--- START ---
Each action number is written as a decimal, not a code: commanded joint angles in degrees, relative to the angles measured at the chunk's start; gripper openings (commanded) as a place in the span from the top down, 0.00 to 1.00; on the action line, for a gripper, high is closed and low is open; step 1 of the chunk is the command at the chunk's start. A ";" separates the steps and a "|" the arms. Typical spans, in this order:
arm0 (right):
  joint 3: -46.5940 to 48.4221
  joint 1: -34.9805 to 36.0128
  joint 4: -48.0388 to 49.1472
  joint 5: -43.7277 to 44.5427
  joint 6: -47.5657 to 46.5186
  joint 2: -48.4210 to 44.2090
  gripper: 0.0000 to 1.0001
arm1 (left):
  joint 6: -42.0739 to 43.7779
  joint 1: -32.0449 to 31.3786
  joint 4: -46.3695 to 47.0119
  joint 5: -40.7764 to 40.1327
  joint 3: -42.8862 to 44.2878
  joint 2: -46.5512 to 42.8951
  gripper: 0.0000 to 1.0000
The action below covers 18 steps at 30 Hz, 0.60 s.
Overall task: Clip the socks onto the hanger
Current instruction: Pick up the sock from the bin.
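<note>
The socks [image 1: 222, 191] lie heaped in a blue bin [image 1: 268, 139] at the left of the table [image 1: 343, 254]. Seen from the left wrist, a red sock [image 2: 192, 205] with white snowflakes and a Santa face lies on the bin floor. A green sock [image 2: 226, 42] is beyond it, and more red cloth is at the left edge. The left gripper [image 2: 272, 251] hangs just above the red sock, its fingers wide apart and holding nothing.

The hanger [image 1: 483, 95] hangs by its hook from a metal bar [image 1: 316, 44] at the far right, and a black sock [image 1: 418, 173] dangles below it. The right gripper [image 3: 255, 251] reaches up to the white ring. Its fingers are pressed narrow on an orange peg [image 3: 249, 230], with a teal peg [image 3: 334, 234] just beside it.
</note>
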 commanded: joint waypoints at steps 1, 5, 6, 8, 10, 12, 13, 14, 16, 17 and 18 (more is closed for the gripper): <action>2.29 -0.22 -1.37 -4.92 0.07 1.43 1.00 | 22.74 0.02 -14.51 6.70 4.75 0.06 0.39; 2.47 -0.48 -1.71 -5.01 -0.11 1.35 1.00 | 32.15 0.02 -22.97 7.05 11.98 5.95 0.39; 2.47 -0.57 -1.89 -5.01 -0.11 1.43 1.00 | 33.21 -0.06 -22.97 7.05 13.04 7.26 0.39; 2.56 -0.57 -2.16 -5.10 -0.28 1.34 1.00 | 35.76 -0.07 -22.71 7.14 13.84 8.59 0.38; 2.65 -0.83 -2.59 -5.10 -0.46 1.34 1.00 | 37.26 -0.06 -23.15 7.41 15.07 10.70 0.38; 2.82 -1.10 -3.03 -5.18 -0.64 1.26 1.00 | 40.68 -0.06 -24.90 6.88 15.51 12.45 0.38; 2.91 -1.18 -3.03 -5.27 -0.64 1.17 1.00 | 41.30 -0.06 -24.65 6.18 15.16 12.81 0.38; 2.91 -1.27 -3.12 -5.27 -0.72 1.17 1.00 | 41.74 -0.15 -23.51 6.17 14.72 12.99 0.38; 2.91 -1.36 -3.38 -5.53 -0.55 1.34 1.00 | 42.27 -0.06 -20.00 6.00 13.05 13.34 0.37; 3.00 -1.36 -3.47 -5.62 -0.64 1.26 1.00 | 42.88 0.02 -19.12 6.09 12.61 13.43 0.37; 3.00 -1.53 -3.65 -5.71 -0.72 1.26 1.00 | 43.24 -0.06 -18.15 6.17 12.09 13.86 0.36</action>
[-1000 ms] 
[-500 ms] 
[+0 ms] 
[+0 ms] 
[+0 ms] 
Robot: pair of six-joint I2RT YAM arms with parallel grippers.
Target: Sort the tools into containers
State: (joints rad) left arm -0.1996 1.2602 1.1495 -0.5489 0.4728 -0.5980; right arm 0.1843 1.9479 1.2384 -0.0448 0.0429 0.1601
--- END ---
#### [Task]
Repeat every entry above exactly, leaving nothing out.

#### [Written response]
Each action number is written as a decimal, not a code: commanded joint angles in degrees, relative to the angles measured at the chunk's start; gripper openings (commanded) as a place in the span from the top down, 0.00 to 1.00; on the action line, for a gripper, high is closed and low is open; step 1 of the chunk is the command at the chunk's start. A ";" separates the steps and a "|" the arms. Typical spans, in this order:
arm0 (right):
  joint 3: -46.5940 to 48.4221
  joint 1: -34.9805 to 36.0128
  joint 4: -48.0388 to 49.1472
  joint 5: -43.7277 to 44.5427
  joint 6: -47.5657 to 46.5186
  joint 2: -48.4210 to 44.2090
  gripper: 0.0000 to 1.0001
arm1 (left):
  joint 6: -42.0739 to 43.7779
  joint 1: -32.0449 to 31.3786
  joint 4: -46.3695 to 47.0119
  joint 5: -40.7764 to 40.1327
  joint 3: -42.8862 to 44.2878
  joint 2: -46.5512 to 42.8951
  gripper: 0.0000 to 1.0000
The action below covers 18 steps at 30 Hz, 0.60 s.
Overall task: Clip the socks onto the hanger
Current instruction: Pick up the sock from the bin.
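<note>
The socks [image 1: 222, 191] lie heaped in a blue bin [image 1: 268, 139] at the left of the table [image 1: 343, 254]. Seen from the left wrist, a red sock [image 2: 192, 205] with white snowflakes and a Santa face lies on the bin floor. A green sock [image 2: 226, 42] is beyond it, and more red cloth is at the left edge. The left gripper [image 2: 272, 251] hangs just above the red sock, its fingers wide apart and holding nothing.

The hanger [image 1: 483, 95] hangs by its hook from a metal bar [image 1: 316, 44] at the far right, and a black sock [image 1: 418, 173] dangles below it. The right gripper [image 3: 255, 251] reaches up to the white ring. Its fingers are pressed narrow on an orange peg [image 3: 249, 230], with a teal peg [image 3: 334, 234] just beside it.
</note>
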 commanded: joint waypoints at steps 1, 5, 6, 8, 10, 12, 13, 14, 16, 17 and 18 (more is closed for the gripper): <action>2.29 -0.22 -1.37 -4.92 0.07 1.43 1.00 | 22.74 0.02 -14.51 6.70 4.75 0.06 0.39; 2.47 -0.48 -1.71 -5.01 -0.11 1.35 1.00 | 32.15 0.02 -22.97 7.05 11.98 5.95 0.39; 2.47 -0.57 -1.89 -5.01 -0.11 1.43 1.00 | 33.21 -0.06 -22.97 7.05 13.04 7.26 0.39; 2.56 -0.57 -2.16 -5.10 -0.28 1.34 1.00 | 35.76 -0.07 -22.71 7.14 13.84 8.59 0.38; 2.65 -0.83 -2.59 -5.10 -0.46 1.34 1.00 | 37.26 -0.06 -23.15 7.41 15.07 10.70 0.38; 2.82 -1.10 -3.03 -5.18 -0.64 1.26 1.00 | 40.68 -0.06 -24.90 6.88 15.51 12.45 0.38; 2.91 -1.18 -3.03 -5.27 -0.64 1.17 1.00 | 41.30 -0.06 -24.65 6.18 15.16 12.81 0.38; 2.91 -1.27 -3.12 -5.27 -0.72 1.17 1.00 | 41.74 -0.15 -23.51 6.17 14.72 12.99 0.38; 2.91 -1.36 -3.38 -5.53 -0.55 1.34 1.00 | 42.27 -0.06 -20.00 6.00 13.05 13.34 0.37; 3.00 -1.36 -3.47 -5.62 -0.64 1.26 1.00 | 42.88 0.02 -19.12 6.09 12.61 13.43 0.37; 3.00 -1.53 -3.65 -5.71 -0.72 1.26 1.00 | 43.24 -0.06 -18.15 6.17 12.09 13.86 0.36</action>
[-1000 ms] 
[-500 ms] 
[+0 ms] 
[+0 ms] 
[+0 ms] 
Robot: pair of six-joint I2RT YAM arms with parallel grippers.
Target: Sort the tools into containers
State: (joints rad) left arm -0.1996 1.2602 1.1495 -0.5489 0.4728 -0.5980; right arm 0.1843 1.9479 1.2384 -0.0448 0.0429 0.1601

This answer has been given in full.